In a typical wet-type multiple-disc clutch, friction plates and separator plates are alternately disposed between a clutch or brake drum and a hub. A clutch piston is pressed to engage the clutch or released to disengage the clutch.
In recent years, the demand for reducing the fuel consumption of an automobile is more than ever increasing. In an automatic transmission, accordingly, there has been ever-increasing demand for achieving a reduced drag torque between a friction plate and a separator plate in order to reduce a power loss when the clutch is in a disengagement mode.
In order to reduce a power loss, a typical wet-type multiple-disc clutch used with an automatic transmission (AT) is frequently configured to permit easy flow of a lubricating oil from an inner periphery side to an outer periphery side of the friction plate so as to reduce drag torque.
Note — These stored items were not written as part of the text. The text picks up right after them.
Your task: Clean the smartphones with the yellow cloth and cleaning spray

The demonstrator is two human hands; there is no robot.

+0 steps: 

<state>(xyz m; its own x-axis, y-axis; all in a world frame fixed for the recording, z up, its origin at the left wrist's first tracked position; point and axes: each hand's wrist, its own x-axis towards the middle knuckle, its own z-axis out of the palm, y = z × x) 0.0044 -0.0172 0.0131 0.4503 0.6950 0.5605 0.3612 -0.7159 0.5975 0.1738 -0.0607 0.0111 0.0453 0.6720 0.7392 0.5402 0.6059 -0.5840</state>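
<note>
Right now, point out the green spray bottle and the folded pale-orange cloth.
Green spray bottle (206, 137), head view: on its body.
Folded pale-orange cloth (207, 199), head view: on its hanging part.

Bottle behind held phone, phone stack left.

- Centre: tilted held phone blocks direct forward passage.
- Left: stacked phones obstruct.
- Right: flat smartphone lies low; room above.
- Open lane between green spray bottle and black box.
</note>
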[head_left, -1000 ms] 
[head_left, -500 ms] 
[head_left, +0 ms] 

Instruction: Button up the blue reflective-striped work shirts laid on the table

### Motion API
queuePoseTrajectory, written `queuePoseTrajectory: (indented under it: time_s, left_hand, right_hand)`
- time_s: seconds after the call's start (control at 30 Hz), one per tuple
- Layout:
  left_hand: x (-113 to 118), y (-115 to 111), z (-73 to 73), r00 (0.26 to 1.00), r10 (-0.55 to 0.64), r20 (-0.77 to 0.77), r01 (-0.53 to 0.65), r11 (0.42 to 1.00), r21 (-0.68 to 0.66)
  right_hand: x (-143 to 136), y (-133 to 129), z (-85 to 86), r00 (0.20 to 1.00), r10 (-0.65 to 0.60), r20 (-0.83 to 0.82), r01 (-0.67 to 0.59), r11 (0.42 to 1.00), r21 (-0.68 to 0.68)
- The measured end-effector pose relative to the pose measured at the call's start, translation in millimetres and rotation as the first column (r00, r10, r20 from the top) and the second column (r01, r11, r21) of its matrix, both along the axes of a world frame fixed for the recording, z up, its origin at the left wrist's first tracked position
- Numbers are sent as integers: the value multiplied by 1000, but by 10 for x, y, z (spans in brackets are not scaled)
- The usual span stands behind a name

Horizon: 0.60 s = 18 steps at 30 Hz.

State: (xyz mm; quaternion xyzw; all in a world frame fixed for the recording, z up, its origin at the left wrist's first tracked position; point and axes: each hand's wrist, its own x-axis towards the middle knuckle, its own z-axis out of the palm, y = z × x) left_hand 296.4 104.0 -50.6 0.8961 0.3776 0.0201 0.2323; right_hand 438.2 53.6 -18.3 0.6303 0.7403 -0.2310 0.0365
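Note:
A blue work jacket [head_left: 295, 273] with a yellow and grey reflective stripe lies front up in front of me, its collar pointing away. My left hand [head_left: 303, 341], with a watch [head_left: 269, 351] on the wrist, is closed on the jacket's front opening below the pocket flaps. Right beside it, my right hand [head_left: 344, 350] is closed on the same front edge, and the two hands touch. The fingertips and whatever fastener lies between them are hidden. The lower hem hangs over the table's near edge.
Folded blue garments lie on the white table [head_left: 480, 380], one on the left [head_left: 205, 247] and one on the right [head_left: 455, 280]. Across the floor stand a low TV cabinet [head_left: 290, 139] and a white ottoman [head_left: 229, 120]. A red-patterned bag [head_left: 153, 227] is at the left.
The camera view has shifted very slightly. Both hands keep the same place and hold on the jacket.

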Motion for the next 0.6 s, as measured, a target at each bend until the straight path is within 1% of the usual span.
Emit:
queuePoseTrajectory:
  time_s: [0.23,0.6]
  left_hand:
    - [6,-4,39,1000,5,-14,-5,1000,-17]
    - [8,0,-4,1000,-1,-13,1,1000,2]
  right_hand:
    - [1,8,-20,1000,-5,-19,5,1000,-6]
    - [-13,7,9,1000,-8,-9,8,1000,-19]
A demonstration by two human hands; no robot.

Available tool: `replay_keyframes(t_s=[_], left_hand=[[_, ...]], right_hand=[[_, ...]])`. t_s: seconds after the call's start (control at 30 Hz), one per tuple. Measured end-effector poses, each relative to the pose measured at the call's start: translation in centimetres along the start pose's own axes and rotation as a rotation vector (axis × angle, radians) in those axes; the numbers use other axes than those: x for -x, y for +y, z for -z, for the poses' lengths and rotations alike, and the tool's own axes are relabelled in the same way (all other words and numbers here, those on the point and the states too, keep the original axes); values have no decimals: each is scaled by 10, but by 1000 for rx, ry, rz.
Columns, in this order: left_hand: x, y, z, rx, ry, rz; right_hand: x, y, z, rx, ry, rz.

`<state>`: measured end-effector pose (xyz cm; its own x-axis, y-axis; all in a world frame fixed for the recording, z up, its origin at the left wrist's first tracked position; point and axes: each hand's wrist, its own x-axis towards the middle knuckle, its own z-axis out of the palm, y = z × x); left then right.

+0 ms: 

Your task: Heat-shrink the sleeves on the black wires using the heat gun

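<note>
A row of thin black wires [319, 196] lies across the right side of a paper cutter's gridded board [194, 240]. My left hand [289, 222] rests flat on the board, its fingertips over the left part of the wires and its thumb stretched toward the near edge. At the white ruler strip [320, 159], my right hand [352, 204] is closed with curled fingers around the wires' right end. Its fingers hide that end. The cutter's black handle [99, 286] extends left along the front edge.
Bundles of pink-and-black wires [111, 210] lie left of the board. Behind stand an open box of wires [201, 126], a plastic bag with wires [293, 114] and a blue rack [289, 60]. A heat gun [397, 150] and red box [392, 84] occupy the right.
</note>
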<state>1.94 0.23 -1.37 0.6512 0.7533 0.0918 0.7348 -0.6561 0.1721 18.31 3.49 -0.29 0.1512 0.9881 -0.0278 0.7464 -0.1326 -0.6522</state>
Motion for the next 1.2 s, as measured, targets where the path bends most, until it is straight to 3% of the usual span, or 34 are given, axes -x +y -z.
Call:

As a technique for reducing the drag torque, there is known a technique described in, for example, PTL 1 or PTL 2. In the clutch described in PTL 1 and PTL 2, a friction plate is provided with an oil groove having an end surface thereof closed on the inner periphery side to keep the friction plate and a separator plate apart in the disengagement mode, and an oil passage for supplying lubricating oil to a friction surface to prevent seizure in an engagement mode, the oil passage penetrating in the direction of an inner diameter and an outer diameter.
In recent years, however, the clearance between a friction plate and a separator plate has been reduced, as compared with conventional clutches, in order to improve the responsiveness to a speed change so as to achieve improved power performance in addition to improved fuel economy. This has been leading to a tendency to increase the drag torque attributable to an intervening oil film at the time of idling.
Further, the oil supplied to the oil passage, which penetrates from the inner diameter side to the outer diameter side, is drawn toward a friction material due to rotation. Once the oil that has been drawn enters between a friction plate and a separator plate, it is difficult to drain the oil, especially in a small area with a smaller number of rotations in the clearance between the friction plate and the separator plate. This results in a large drag torque attributable to the viscosity between a friction material and a counterpart separator plate.